**AIM OF THE TASK**
Using the listing below, retype exactly the lines starting at the one with "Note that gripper" and ending at the one with "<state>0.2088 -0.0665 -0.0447", and include both.
══════════════════════════════
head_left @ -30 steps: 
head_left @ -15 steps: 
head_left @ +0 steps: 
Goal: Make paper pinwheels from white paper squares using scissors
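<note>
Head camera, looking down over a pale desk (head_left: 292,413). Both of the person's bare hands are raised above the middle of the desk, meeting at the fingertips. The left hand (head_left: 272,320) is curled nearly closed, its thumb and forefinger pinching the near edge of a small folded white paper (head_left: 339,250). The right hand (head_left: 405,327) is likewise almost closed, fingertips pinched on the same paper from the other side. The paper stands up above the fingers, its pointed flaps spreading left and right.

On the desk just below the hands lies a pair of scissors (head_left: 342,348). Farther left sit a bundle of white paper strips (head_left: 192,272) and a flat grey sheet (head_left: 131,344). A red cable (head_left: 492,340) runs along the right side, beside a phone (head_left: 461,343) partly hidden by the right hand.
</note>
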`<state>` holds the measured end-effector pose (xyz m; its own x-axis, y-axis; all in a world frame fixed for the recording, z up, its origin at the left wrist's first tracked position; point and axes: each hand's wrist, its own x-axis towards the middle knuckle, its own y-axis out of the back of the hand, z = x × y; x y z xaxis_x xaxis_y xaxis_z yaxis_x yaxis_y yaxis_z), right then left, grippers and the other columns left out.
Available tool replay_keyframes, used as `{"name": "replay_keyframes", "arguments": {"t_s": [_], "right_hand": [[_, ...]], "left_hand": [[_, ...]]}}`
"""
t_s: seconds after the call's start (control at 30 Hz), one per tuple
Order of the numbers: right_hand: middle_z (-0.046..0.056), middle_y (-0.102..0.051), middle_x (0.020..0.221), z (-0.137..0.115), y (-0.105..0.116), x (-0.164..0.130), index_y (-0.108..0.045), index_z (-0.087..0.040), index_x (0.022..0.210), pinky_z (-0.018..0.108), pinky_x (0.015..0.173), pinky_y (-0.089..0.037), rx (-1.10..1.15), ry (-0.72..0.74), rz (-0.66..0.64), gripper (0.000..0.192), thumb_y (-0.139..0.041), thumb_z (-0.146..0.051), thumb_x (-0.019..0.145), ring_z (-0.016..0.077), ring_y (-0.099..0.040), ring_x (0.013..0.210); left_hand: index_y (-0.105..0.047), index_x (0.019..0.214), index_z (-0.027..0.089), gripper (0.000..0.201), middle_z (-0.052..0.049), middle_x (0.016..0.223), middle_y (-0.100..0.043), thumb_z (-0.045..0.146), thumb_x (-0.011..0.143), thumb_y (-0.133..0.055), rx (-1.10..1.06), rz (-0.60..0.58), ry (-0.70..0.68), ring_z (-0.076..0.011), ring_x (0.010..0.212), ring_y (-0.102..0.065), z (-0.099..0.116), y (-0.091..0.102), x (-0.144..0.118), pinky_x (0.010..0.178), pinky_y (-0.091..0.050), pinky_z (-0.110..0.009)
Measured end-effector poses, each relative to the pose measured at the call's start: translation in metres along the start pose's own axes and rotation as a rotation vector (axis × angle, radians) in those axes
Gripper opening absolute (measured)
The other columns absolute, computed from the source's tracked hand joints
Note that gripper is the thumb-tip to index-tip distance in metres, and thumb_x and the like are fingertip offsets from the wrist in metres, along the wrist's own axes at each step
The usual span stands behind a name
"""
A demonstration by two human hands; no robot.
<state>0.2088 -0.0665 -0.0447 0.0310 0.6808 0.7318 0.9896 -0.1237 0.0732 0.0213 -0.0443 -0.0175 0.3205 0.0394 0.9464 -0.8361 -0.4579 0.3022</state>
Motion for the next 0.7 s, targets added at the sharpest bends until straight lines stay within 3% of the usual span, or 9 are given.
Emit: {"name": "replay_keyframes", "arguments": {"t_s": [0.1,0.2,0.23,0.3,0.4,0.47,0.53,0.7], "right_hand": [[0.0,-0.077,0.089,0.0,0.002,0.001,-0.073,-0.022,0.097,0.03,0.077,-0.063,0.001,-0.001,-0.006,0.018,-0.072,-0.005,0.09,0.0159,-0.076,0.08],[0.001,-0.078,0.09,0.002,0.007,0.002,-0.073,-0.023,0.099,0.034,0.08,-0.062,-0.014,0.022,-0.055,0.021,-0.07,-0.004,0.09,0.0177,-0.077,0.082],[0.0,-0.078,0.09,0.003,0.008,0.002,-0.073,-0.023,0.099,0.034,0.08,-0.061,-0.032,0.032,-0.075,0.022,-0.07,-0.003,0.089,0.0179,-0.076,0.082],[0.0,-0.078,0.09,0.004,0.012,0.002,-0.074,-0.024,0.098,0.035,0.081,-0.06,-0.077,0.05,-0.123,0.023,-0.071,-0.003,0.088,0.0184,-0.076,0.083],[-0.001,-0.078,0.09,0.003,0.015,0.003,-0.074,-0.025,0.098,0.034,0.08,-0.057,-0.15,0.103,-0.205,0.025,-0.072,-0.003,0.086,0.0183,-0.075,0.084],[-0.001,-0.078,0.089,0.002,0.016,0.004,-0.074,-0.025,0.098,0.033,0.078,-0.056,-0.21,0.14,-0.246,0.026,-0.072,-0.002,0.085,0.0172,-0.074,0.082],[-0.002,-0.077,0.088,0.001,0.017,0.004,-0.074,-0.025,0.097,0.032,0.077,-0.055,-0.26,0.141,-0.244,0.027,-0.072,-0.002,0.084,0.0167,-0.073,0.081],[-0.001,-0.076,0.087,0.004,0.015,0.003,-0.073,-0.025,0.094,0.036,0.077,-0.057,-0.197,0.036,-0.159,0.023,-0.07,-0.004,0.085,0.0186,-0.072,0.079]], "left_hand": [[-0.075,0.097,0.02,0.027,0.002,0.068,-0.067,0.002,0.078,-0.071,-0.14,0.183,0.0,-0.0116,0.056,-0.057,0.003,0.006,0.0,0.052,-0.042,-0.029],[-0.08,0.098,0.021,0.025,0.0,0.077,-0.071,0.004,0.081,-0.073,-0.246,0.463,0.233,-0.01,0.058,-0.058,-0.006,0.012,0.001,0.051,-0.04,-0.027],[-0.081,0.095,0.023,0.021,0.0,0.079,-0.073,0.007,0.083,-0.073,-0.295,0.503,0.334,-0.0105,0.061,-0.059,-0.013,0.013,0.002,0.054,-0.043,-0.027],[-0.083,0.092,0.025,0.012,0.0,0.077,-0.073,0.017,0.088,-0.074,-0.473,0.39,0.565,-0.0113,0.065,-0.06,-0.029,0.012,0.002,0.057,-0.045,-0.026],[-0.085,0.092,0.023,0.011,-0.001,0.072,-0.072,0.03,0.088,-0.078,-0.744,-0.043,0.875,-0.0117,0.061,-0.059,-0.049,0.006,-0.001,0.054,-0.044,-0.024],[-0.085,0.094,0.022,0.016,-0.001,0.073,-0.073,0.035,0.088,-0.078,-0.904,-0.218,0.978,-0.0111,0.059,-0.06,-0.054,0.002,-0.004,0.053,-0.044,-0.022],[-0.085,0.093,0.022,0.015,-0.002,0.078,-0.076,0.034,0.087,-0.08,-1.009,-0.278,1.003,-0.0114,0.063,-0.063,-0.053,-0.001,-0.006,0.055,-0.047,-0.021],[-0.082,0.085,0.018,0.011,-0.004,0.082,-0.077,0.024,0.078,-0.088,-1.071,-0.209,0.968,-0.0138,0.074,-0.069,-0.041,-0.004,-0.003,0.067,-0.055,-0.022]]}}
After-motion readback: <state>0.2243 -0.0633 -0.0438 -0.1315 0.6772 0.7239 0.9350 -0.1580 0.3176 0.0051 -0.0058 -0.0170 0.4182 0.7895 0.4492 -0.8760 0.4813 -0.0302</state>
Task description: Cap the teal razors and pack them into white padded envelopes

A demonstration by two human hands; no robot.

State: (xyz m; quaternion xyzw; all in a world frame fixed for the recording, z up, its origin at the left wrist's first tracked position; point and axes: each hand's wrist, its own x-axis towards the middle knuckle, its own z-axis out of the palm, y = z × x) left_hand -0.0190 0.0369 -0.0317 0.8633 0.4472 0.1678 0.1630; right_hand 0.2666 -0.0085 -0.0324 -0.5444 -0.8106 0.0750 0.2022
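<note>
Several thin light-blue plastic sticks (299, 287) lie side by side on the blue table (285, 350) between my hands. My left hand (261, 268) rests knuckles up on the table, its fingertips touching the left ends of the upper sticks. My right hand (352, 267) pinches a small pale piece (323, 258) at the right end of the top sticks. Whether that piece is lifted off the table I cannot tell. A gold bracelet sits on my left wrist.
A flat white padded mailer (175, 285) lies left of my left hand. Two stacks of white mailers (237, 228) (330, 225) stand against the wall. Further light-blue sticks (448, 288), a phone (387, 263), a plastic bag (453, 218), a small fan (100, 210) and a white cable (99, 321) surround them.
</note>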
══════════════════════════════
**WRITTEN RESPONSE**
Note that gripper is the thumb-tip to index-tip distance in metres, and thumb_x and the like are fingertip offsets from the wrist in metres, along the wrist's own axes at each step
The usual span stands behind a name
"""
A demonstration by two human hands; no robot.
<state>0.2088 -0.0665 -0.0447 0.0310 0.6808 0.7318 0.9896 -0.1237 0.0732 0.0213 -0.0443 -0.0175 0.3205 0.0394 0.9464 -0.8361 -0.4579 0.3022</state>

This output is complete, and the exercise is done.